4. Solve the equation p : ∆u = 0, with u = u(p) only.
( Recall : p = (x^2 + y^2 + z^2.)^(1/2) )
5. Find a transformation of the form :
U(x, t) = V(x, t)e^(ax−bt),
where a and b have to be determined, that would bring or transform the
following equation for u(x, t) :
Ut − φUxx − cUx − גU = 0,
where φ , c, ג are real nonzero constants, to a diffusion (only) partial differential
equation (without sink or source term) for V(x, t).

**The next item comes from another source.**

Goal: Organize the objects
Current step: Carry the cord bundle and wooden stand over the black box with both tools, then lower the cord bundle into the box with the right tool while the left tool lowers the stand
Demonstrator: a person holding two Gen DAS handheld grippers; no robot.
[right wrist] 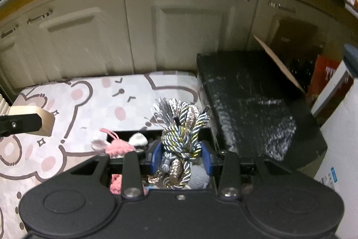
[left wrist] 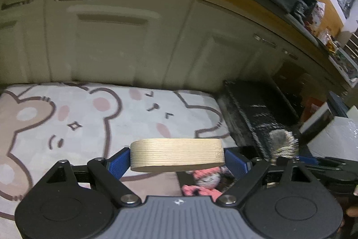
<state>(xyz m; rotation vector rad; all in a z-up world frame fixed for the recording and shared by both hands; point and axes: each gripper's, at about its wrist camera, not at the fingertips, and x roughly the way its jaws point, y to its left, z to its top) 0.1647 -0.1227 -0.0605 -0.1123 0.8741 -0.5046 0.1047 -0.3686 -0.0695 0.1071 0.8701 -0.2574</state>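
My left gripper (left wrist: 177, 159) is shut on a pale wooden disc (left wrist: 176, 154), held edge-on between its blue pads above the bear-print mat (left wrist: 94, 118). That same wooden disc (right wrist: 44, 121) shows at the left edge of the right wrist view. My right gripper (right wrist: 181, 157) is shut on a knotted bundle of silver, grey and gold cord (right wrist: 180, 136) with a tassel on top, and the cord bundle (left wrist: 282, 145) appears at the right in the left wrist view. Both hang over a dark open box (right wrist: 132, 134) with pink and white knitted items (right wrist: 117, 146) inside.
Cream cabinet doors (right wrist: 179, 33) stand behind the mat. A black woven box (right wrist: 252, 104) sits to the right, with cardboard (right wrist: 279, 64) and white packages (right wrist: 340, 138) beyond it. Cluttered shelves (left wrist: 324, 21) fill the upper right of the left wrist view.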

Partial Differential.Equation
2008-01-31 3:08 pm
回答 (1)
2008-02-01 2:27 am
✔ 最佳答案
4. note ∂p/∂x=x/p, ∂p/∂y=y/p, ∂p/∂z=z/pux=(du/dp)(∂p/∂x)=(du/dp)(x/p)
uxx=(d^2 u /dp^2)(x/p)^2 + (du/dp)(1/p - x^2 /p^3)
= (d^2 u /dp^2)(x/p)^2 + (1/p)(du/dp)(1-x^2 / p^2)
similarly,
uyy=(d^2 u /dp^2)(y/p)^2 + (1/p)(du/dp)(1-y^2 / p^2)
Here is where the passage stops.